Patients and family caregivers are vulnerable at points of exchange during care transitions between different settings (hospital, other institutional settings, and home). This often raises the risk of unfavorable health outcomes. The introduction of transitional care teams has made it possible for patients to move smoothly from acute care settings to their homes. 

Compared to their traditional counterparts, nurses' roles "emerged differently." For the purpose of facilitating care integration, various nursing roles have been taken on. The coordination of care and prompt communication with important parties, such as families and community providers, that nurses provide during the discharge process help to ensure smooth care transitions.

Planning for Transition

Nurses acquire the knowledge necessary for successful transition planning through their interactions with patients and families. Creating and assessing the transition plan and identifying and communicating plan barriers, play a crucial role in fostering successful transitions. 

Examples of these barriers include a lack of resources to cover PAC out-of-pocket costs and family members who are unable to provide care after discharge. To ensure that the transition plan is tailored to the needs of the patient and family and that patients are transferred to the appropriate setting, it is crucial to share this information with the interprofessional team early in the patient's hospital stay.

During care transitions, which are known to be a time when patients are particularly vulnerable, effective discharge planning can help reduce medical errors. Planning for discharge should involve both the patient and their caregiver and start as soon as the patient is admitted to the hospital. The IDEAL discharge planning strategy is one method that emphasizes patient and family involvement in discharge planning and discharge education.

Communication about medications

While it is crucial to include all relevant test results in the handoff communication, medication also requires special attention because it is the single biggest contributor to admissions. According to estimates, 30% of hospitalized patients' discharge medication reconciliations contain at least one discrepancy. 

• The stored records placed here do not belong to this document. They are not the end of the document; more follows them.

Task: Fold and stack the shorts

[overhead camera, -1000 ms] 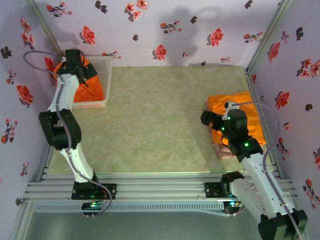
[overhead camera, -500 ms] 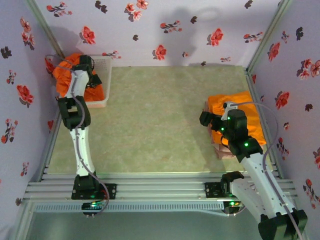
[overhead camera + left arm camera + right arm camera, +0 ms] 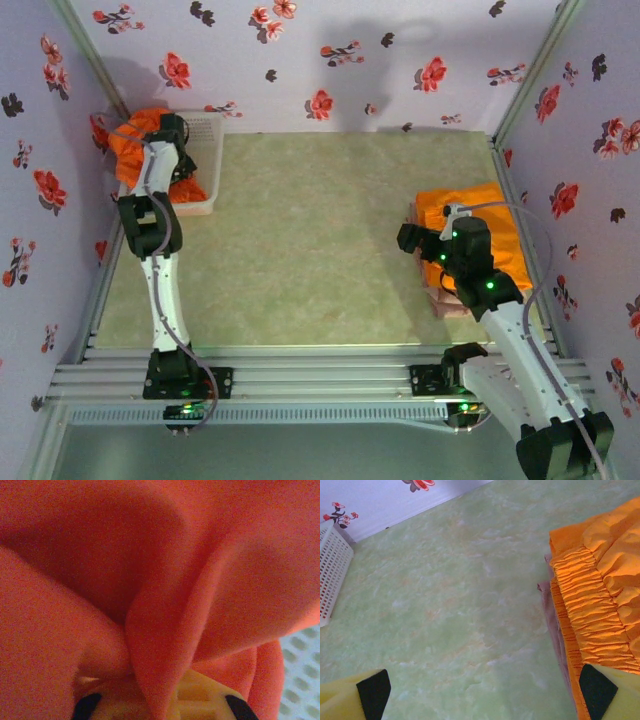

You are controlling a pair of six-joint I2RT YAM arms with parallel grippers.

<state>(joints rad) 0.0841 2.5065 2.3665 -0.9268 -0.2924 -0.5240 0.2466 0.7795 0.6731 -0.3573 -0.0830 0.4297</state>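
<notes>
Now your left end effector [image 3: 160,706] is down inside the white mesh plastic basket [image 3: 207,130] at the far left corner of the pale green marbled tabletop [image 3: 310,230]. Its jaws are clamped on a fold of the crumpled bright orange fabric shorts [image 3: 132,140] heaped there. From the left wrist, that orange cloth bunches up right at the fingers [image 3: 235,709], with a patch of basket mesh at lower right. Your right end effector [image 3: 413,240] hovers with jaws spread wide, holding nothing, just beside the left edge of the stack on the right side of the tabletop. That stack is a folded bright orange pair of shorts [image 3: 480,212], gathered waistband along the edge nearest the end effector. It lies on a dusty pink-beige pair of shorts [image 3: 445,302], whose edge peeks out beneath.
</notes>
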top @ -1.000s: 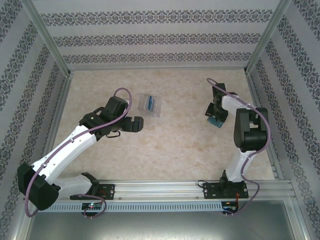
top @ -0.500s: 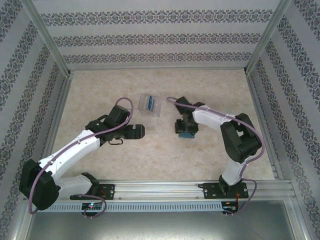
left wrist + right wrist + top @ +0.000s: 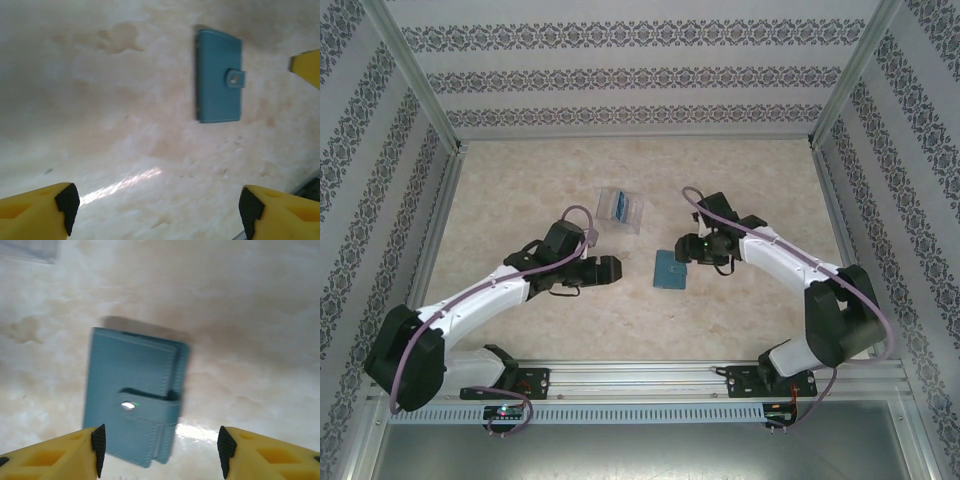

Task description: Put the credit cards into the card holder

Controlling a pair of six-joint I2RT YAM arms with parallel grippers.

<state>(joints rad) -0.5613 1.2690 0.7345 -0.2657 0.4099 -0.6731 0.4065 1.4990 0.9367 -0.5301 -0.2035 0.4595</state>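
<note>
From above, both my arms reach toward the middle of the table (image 3: 520,190). The holder (image 3: 620,207) sits beyond them, a clear plastic tray with a blue card (image 3: 621,208) showing inside its outline. The overhead view is too small to show a second card. The wallet (image 3: 669,269) lies flat between my two grippers, nearer than the holder and apart from it. My left gripper (image 3: 610,268) is to its left and my right gripper (image 3: 682,250) just beside its far right corner.

The wrist cameras give what the overhead one cannot. On the left wrist camera my left gripper (image 3: 157,212) stands wide, its yellow fingers tipped with black pads (image 3: 67,200), and there is bare table between them. The wallet (image 3: 219,82) lies ahead, well apart from the fingers. It is teal, closed, with a stitched border and a tab fastened by a small round snap. A yellow tip (image 3: 307,69) at the right edge looks like a finger of my other gripper.

On the right wrist camera my right gripper (image 3: 160,450) is also parted, with nothing held. The wallet (image 3: 132,395) lies on the table under the gap, its folded layers stepped at the edge and its snap glinting. A pale, blurred corner (image 3: 30,249) at the top left may be the holder. The table is glossy, marbled cream and tan stone with a bright reflection.
</note>
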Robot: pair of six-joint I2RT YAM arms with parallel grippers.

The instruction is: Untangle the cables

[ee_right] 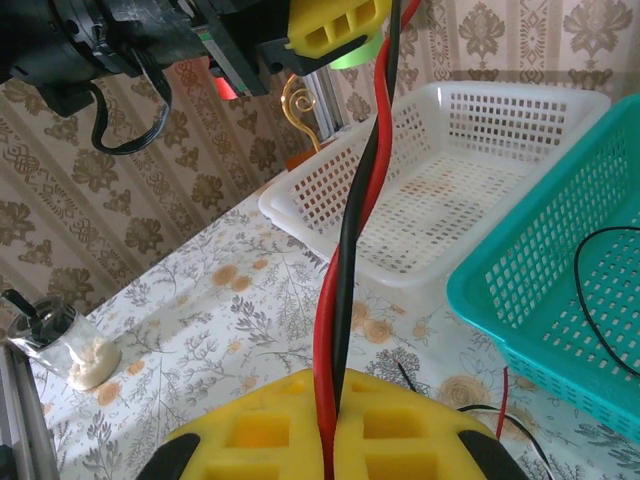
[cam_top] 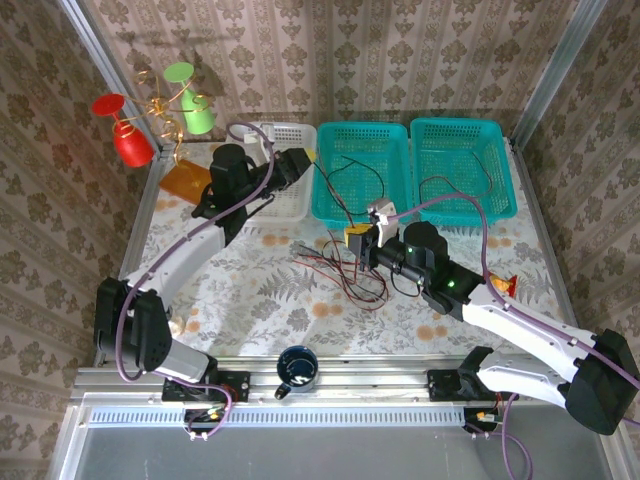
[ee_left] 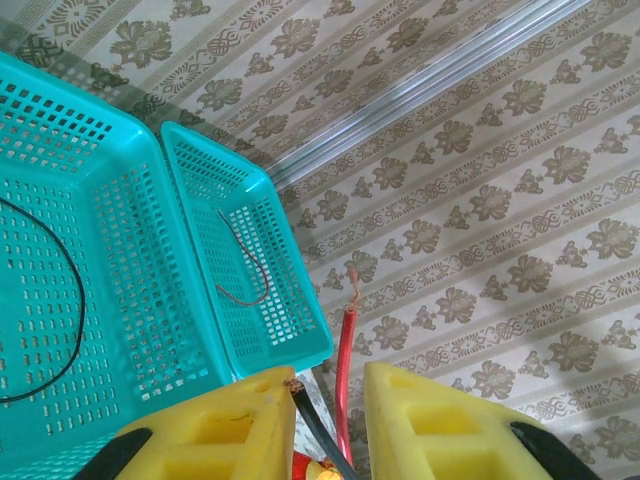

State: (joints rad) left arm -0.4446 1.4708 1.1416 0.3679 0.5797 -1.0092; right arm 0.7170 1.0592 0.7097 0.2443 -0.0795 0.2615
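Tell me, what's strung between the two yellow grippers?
A red cable and a black cable, twisted together, run from the right gripper up toward the left gripper. The right wrist view shows it.

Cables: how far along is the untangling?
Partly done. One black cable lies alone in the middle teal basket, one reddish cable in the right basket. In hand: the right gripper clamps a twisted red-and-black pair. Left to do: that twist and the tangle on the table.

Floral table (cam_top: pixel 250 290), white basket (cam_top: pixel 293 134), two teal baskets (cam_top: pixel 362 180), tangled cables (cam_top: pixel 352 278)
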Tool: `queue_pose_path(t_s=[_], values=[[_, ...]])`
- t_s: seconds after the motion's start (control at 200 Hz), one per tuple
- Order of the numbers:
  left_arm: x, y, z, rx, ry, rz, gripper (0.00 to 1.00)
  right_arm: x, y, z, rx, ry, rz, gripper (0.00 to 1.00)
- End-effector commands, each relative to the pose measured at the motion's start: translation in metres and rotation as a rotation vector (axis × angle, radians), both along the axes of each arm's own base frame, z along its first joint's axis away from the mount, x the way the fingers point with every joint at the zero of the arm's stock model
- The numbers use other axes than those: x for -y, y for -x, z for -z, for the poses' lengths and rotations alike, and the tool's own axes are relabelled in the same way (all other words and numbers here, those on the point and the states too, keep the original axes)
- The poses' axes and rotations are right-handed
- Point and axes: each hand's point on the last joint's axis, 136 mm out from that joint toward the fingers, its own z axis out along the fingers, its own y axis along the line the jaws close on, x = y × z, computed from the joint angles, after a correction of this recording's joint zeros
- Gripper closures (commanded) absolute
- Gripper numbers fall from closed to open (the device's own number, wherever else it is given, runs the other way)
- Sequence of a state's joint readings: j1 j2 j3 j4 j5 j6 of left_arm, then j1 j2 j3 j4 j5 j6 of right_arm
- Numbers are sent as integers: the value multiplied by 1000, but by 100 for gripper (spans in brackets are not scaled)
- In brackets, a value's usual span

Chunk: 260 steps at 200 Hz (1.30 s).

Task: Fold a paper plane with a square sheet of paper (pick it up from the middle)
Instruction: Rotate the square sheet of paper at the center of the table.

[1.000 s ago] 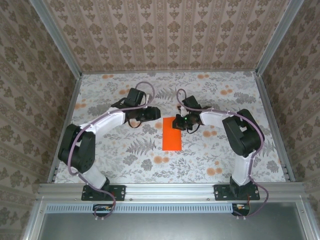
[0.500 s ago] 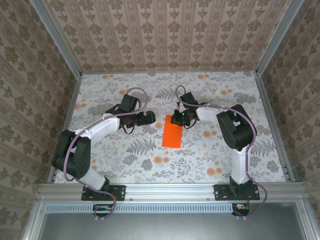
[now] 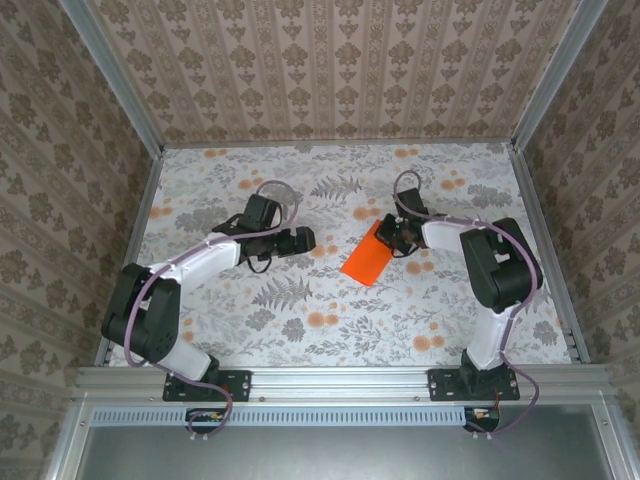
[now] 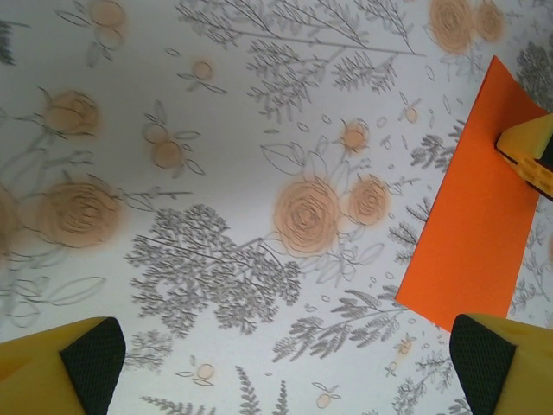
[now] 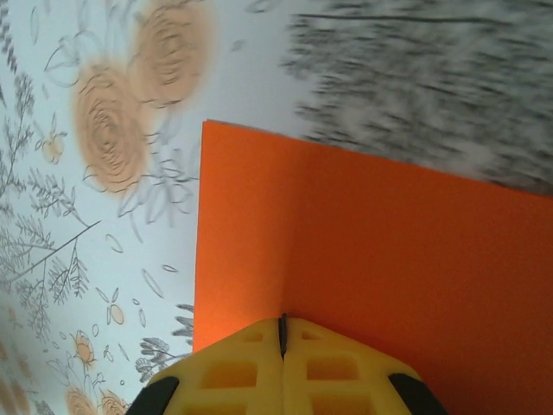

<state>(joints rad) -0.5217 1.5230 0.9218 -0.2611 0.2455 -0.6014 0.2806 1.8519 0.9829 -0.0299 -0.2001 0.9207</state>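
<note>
Right of the table's middle lies the orange paper. It shows as a narrow rectangle, not a square, so I judge it is folded once in half. Its long axis runs slanted, from a far-right end to a near-left end. At the far-right end my right gripper is closed on the short edge. From my right wrist I see the two yellow fingers pressed together with the paper between them. Whether the free end rests on the table, I cannot tell. My left gripper stands to the left of the paper, apart from it, jaws fully wide and holding nothing. The free end points toward it, so I judge the left arm is nearer for the next fold.
</note>
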Motion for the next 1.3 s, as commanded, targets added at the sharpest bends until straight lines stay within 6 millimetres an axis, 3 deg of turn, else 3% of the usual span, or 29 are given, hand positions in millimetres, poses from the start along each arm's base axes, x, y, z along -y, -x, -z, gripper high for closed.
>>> queue_pose_path(t_s=[0.0, 0.245, 0.35, 0.455, 0.56, 0.72, 0.875, 1.07, 1.295], values=[[19, 10, -8, 0, 60, 25, 1, 24, 34, 27, -113, 26, 154, 100], [69, 36, 3, -74, 166, 68, 12, -4, 49, 17, -100, -122, 212, 100], [91, 49, 7, -102, 213, 92, 19, -9, 44, -1, -47, -142, 190, 100], [115, 62, 9, -124, 235, 144, 30, -4, 41, -22, 15, -118, 131, 100], [136, 73, 15, -155, 237, 200, 48, 3, 45, -37, 54, -105, 45, 99], [158, 80, 35, -221, 217, 247, 68, 15, 57, -40, 66, -97, -41, 99], [151, 77, 57, -262, 113, 233, 75, 15, 64, -41, 69, -88, -82, 99], [125, 77, 83, -312, -24, 212, 80, 10, 64, -40, 65, -102, -112, 99], [86, 70, 86, -323, -103, 247, 82, 1, 63, -42, 76, -116, -170, 99]])
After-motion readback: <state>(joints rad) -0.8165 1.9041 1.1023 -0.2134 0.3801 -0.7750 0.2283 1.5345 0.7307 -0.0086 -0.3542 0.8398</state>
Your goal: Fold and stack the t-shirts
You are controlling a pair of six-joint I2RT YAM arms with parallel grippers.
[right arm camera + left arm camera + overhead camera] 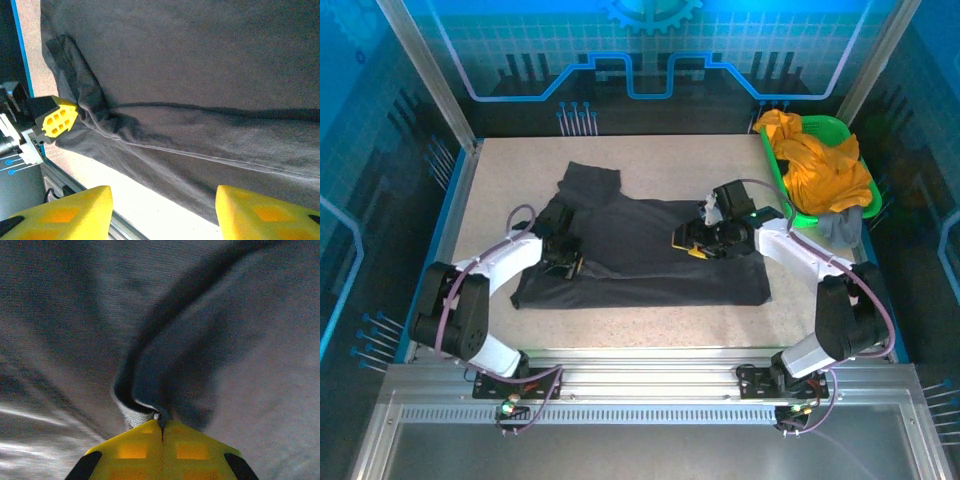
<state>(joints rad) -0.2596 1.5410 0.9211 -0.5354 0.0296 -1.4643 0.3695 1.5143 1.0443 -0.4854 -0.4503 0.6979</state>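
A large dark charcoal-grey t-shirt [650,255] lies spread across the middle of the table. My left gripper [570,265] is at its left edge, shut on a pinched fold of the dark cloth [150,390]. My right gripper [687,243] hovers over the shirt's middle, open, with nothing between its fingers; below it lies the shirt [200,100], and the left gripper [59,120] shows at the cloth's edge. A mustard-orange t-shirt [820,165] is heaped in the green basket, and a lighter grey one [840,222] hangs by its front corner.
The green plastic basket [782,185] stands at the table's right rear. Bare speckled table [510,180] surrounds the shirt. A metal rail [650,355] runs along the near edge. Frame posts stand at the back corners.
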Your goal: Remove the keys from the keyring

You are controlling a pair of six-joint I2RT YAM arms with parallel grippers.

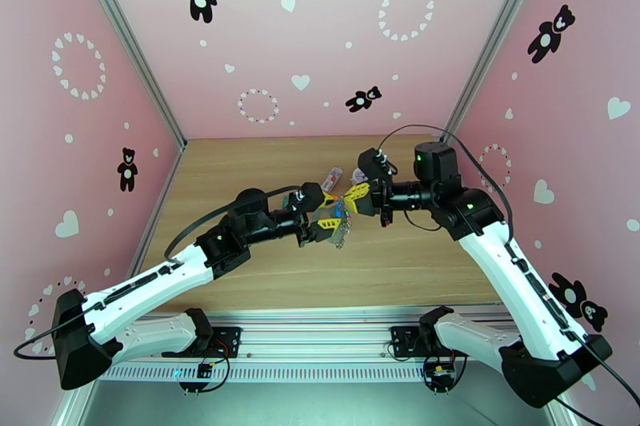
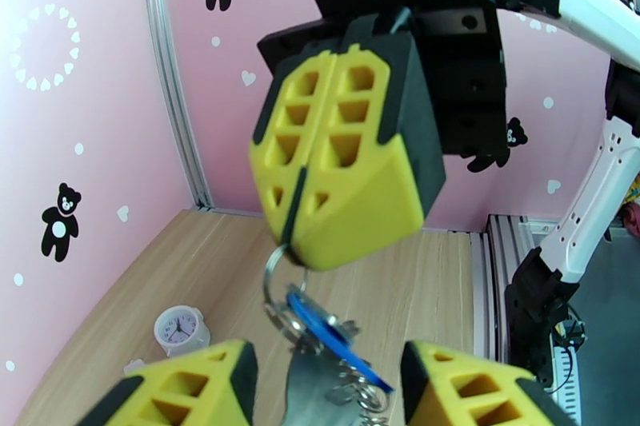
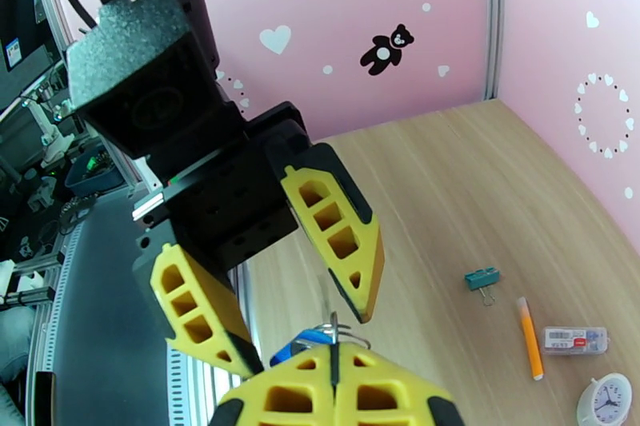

The area where there is the greatest chance for error and the greatest potential for success is in the communication of medication information. In actuality, adverse drug events account for over 66% of emergency readmissions for patients over the age of 65. Breaches in the handoff process, such as forgetting to include specifics about the patient's medication history and anticipated dosage requirements, have serious repercussions.

There are numerous reasons why a handoff goes wrong, but since nurses are key players in the transition communication process, you must strategically develop and communicate the transitional care plan. To do this, you must engage the receiving team in conversation and find out what information they believe is necessary to provide the best follow-up care.

Using Home Assistance Services

Depending on the patient's age and health, different types of support may be available. After older patients leave the hospital, some programs offer short-term care through specialized support services, while others offer basic support and maintenance services. This enables senior citizens to continue their healing outside of the hospital while suitable long-term care is organized.

Nurses and the rest of the medical staff will set up any required support programs for the patient when they are about to leave the hospital. Additionally, if patients and their families want to arrange for additional support once they return home, they will give them information about care services.